Reconocerse y proyectarse es importante para construir futuro, confirman los expertos. No obstante, los proyectos de vida no se construyen de un momento para otro: “Cuando soñamos, podemos convertir los sueños en metas. Y hay que entender que lo que hago hoy va a impactar en lo que seré y lo que sueño con ser”, remata Gómez.

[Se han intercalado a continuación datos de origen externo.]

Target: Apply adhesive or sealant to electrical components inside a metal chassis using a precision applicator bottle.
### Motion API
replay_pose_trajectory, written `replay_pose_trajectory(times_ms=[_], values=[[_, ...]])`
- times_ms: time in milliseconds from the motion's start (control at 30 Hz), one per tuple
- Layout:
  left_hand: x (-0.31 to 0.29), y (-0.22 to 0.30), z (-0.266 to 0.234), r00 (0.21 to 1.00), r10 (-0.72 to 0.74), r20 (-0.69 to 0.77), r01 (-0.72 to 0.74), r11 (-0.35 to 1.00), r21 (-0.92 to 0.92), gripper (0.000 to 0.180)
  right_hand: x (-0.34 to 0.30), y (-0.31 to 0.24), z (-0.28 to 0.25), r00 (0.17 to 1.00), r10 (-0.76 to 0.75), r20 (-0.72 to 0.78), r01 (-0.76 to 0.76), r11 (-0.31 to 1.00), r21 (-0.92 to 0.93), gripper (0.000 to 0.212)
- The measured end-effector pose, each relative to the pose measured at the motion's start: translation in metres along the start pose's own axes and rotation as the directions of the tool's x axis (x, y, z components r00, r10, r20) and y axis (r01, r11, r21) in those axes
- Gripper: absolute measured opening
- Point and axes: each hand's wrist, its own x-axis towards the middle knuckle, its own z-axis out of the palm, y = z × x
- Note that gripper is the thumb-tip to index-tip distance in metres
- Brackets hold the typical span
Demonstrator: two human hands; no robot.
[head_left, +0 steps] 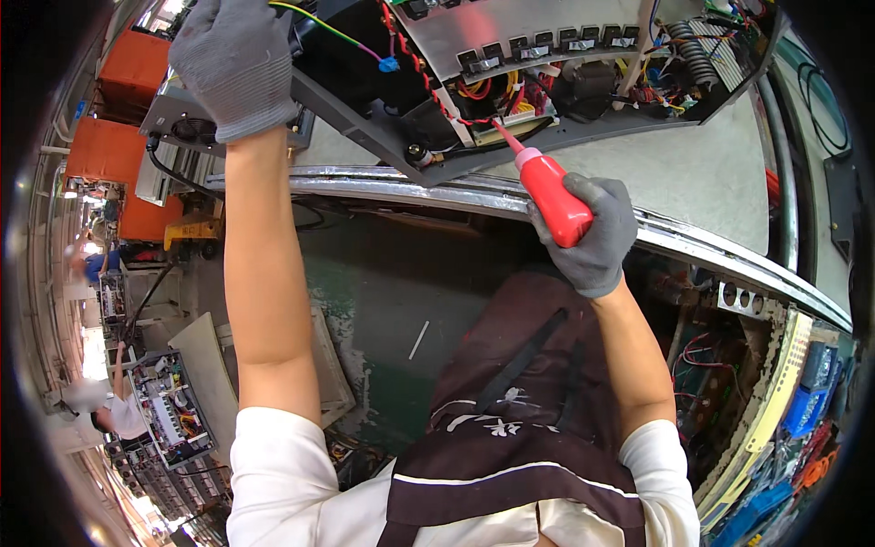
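Right hand point(597, 239), grip clenched round the bottle point(552, 193), nozzle point(509, 137) pointing into the chassis point(524, 25)! Left hand point(232, 68) is beside the chassis's left end (its grip, I can't tell).

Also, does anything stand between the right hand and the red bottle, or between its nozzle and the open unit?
Nothing visible: the right hand grips the red bottle, and its nozzle reaches over the unit's grey edge. Red wire lies near the tip; contact unclear.

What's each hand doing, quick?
Gray-gloved left hand: fingertips out of view, grip can't be told.
Gray-gloved right hand: closed around a red plastic squeeze bottle.
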Motion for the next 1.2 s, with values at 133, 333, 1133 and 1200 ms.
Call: replay_pose_trajectory(times_ms=[133,333,1133,1200], values=[[-0.002,0.004,0.007,0.996,0.038,-0.079,-0.034,0.998,0.048,0.027,-0.003,0.000,0.002,0.999,-0.028,-0.018,0.027,0.999,-0.033,0.058],[0.003,-0.003,-0.002,1.000,-0.023,-0.017,0.022,0.997,-0.067,0.028,-0.005,0.005,0.002,0.999,-0.034,-0.027,0.033,0.998,-0.051,0.058],[-0.181,-0.048,0.036,0.812,-0.233,0.535,-0.230,0.716,0.660,0.050,-0.007,0.013,-0.007,0.922,0.380,-0.074,-0.364,0.916,0.169,0.049],[-0.178,-0.048,0.042,0.670,-0.496,0.552,-0.223,0.575,0.787,0.052,-0.008,0.016,-0.004,0.938,0.342,-0.045,-0.333,0.932,0.141,0.050]])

* Nombre ficticio por petición de la fuente

Rol de padres

Ni papás billetera ni papás titiriteros

Orientar, acompañar y no dirigir es el papel que deben desempeñar los papás en el proceso de construcción de un proyecto de vida. María Patricia Gómez, psicóloga de la U. de la Sabana, señala dos tipos de padres que se deben evitar: en primer lugar, los papás “billetera”, que limitan su apoyo el tema económico y que creen que sus hijos ya son grandes y pueden tomar la decisión por ellos mismos. Y en segundo lugar, los que se proyectan en sus hijos y que eligen no solo sus carreras, sino que tratan de incidir hasta en sus gustos. “Se les olvida que ellos ya vivieron y que ahora es el turno de sus hijos”, agrega Gómez. Al niño “se le debe dar la posibilidad de descubrirse”, remata la orientadora Pahola Muñoz.